_Requirement_
Please return all of the material exactly, with no line missing.

--- Data section Enclosed Below ---

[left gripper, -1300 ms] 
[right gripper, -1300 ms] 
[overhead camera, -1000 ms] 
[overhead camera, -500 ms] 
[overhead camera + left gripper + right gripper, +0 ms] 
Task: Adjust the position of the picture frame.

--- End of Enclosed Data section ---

_Written response_
[left gripper, -1300 ms] 
[right gripper, -1300 ms] 
[overhead camera, -1000 ms] 
[overhead camera, -500 ms] 
[overhead camera + left gripper + right gripper, +0 ms] 
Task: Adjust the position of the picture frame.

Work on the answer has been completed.